**Exercise brief**
Scan the data below for lines holding the word "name", and copy each line found.

**Data to use**
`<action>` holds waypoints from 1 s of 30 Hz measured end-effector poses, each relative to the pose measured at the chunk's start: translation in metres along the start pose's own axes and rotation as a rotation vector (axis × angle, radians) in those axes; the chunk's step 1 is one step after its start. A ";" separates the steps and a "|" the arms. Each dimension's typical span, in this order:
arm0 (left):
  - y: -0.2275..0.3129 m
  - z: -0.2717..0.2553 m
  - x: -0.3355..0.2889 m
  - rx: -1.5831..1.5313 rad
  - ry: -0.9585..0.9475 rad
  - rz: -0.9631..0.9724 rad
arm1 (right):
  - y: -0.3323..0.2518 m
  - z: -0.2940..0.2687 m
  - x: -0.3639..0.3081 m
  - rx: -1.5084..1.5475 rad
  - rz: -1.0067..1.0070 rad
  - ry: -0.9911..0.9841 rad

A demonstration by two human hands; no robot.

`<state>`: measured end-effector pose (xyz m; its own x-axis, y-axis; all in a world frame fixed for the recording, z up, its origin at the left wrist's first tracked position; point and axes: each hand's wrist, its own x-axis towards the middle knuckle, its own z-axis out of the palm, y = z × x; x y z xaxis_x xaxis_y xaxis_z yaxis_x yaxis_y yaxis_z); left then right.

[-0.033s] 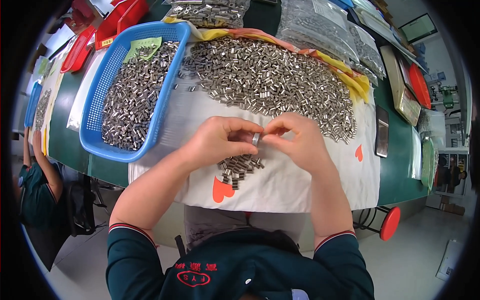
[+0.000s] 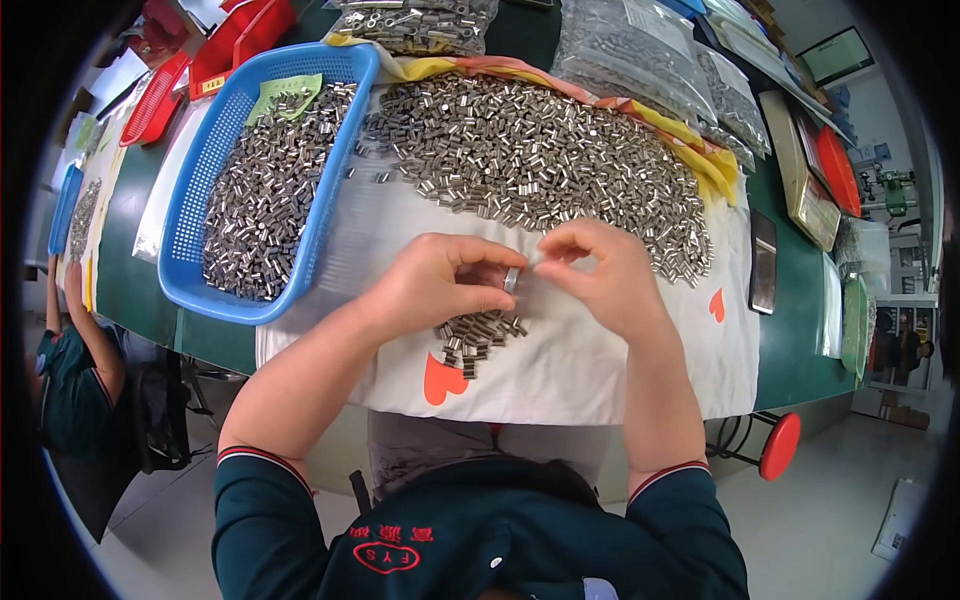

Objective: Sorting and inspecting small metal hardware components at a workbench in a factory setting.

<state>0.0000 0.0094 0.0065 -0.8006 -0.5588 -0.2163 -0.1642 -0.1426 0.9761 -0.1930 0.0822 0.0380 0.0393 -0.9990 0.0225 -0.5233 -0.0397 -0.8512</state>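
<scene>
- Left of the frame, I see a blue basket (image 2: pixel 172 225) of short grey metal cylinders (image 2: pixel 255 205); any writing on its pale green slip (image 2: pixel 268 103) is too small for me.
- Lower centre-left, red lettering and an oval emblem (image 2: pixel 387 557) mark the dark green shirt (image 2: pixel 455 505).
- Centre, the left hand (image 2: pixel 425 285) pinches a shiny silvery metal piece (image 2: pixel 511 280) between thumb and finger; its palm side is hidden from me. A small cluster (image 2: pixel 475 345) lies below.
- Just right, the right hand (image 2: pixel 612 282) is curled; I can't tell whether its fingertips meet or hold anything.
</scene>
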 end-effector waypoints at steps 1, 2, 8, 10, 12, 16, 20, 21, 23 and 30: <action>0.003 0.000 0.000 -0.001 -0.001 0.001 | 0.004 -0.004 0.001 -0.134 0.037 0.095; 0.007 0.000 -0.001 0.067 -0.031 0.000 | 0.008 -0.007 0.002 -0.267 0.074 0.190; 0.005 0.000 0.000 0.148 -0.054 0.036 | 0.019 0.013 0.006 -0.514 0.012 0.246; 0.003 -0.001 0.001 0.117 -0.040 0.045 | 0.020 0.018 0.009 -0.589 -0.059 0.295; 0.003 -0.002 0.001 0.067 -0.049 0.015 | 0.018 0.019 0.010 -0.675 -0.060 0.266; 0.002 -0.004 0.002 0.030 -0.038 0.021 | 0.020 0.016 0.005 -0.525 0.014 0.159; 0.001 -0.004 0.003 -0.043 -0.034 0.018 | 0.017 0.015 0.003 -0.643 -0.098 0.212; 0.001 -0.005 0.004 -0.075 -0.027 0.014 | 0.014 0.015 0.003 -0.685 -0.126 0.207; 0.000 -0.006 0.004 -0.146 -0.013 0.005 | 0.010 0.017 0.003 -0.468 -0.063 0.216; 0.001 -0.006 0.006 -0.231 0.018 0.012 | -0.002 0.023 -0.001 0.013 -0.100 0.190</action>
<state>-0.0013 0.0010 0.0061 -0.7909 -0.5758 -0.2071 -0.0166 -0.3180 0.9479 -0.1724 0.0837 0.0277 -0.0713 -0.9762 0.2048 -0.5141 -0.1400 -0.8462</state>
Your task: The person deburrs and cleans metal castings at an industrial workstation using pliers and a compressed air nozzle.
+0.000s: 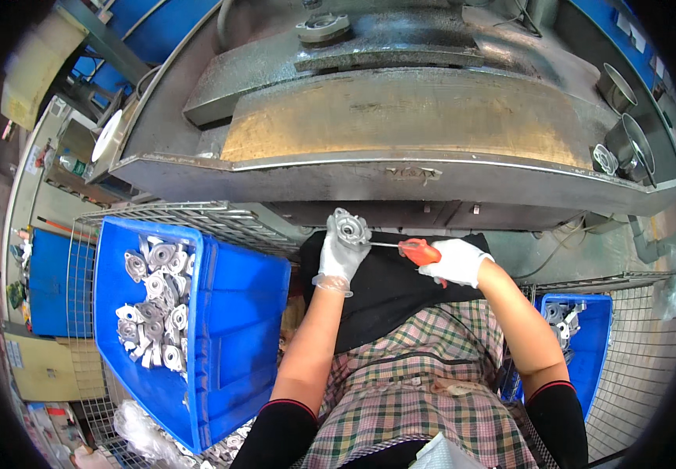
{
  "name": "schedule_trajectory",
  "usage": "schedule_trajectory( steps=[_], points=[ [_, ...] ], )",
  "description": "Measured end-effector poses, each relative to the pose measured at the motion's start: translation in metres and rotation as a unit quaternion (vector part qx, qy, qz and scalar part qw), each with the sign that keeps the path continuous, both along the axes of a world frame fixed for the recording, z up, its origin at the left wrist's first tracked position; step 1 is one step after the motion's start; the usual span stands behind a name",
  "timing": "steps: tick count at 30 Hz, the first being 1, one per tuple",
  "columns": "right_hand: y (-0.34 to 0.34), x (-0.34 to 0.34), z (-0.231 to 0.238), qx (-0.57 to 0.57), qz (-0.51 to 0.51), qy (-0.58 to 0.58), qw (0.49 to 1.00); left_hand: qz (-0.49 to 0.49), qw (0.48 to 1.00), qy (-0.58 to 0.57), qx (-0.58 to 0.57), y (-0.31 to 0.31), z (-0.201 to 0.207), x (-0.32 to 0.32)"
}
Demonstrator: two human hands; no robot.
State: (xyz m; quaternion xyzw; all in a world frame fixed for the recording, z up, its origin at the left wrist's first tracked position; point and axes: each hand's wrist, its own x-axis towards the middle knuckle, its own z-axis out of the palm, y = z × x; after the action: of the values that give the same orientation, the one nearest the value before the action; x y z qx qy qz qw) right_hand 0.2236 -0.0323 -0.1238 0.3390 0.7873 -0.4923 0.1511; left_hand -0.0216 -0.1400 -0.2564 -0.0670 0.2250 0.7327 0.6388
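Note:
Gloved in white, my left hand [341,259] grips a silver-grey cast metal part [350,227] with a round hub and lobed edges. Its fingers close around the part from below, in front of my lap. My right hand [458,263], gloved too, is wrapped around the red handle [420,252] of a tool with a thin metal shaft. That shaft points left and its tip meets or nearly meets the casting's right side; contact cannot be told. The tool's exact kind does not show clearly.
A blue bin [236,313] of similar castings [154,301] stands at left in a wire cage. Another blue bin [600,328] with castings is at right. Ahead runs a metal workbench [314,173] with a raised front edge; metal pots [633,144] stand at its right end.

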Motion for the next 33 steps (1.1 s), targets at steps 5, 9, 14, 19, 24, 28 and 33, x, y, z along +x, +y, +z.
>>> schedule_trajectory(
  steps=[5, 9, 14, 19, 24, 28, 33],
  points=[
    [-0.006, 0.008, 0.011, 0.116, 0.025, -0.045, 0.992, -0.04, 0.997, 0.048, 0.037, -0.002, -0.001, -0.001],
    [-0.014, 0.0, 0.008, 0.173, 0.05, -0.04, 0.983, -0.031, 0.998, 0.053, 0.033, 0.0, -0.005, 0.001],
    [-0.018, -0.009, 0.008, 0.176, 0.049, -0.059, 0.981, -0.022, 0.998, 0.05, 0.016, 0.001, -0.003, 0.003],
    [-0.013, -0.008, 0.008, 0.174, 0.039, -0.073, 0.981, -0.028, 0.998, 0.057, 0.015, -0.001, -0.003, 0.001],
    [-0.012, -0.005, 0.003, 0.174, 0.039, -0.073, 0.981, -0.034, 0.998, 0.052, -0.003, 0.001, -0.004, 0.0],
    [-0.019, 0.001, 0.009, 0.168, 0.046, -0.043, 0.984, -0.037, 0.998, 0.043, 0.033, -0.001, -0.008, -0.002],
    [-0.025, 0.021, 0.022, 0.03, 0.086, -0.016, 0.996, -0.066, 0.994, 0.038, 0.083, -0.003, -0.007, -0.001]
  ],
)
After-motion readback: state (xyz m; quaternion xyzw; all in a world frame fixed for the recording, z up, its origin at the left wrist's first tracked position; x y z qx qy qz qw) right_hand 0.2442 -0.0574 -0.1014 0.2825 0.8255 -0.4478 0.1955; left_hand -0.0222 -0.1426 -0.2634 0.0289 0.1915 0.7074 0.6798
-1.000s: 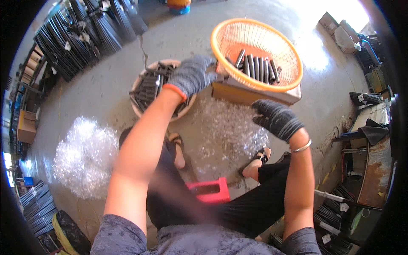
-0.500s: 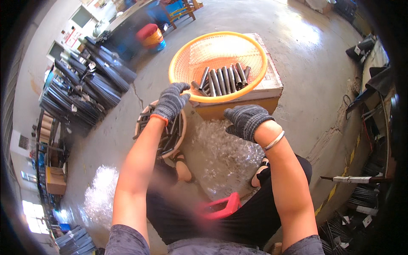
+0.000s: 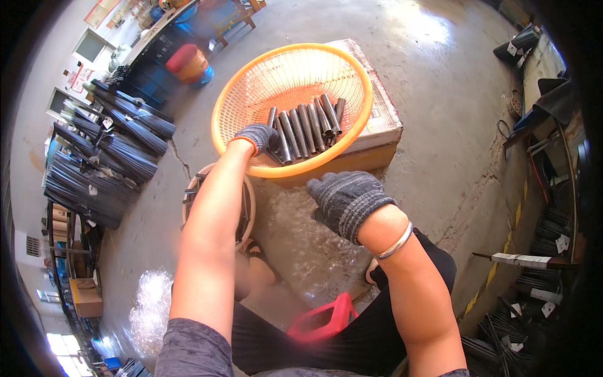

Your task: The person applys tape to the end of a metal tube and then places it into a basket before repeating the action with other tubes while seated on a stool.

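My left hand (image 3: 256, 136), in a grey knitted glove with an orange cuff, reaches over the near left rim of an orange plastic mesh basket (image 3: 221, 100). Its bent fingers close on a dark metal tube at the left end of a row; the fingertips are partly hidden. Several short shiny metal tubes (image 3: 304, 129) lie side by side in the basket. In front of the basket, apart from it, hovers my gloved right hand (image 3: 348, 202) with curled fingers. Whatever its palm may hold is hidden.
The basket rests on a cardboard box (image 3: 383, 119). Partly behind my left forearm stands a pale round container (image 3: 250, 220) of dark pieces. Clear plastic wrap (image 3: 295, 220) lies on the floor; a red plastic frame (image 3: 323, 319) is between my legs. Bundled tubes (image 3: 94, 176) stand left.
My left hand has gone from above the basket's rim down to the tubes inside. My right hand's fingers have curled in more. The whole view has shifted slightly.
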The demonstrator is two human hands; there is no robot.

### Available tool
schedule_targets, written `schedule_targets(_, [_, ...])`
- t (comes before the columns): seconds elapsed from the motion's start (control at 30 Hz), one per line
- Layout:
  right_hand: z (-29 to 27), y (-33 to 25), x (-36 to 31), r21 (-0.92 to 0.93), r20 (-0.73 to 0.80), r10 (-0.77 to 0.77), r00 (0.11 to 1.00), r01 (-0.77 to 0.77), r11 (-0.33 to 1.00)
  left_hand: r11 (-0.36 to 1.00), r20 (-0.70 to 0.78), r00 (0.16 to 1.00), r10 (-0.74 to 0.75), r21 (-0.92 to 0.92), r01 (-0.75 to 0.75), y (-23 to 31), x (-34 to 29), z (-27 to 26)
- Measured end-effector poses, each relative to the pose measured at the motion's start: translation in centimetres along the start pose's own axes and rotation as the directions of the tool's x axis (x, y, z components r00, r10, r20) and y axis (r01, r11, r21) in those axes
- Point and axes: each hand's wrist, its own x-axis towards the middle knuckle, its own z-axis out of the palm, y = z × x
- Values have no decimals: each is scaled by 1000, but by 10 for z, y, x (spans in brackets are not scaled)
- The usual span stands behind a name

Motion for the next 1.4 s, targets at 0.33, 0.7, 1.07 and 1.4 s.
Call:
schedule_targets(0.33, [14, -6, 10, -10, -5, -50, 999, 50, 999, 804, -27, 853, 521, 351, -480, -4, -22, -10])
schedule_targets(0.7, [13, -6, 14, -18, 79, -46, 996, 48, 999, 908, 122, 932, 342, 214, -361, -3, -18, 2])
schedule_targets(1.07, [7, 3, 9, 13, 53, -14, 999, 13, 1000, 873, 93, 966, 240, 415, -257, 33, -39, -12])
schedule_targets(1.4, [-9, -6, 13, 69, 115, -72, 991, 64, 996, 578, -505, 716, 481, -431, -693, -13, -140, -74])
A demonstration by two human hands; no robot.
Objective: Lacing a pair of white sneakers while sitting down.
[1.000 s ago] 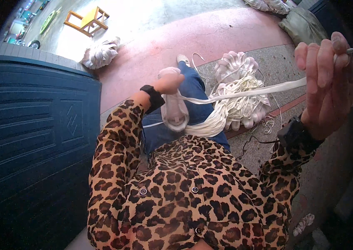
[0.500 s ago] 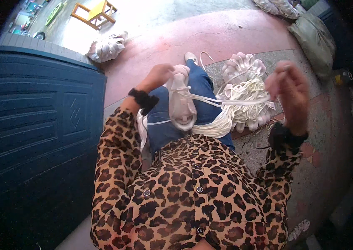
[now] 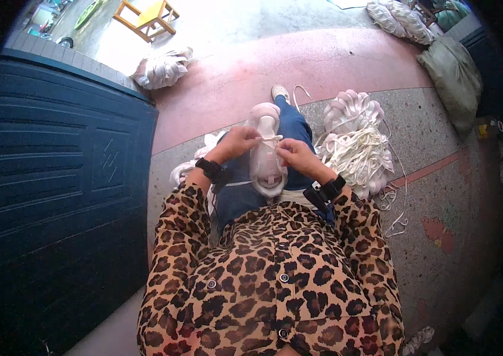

**Completed exercise**
  "name": "schedule_trajectory",
  "description": "Measured end-effector poses, each relative to the pose measured at the motion's start: translation in metres and rotation as a unit quaternion (vector part qx, qy, qz and scalar part qw), each with the sign that keeps the path continuous, both along the axes of a world frame fixed for the recording, z up, its origin at the left wrist's first tracked position; step 1 is one step after the motion's start; the usual span stands behind a name",
- The usual span stands behind a name

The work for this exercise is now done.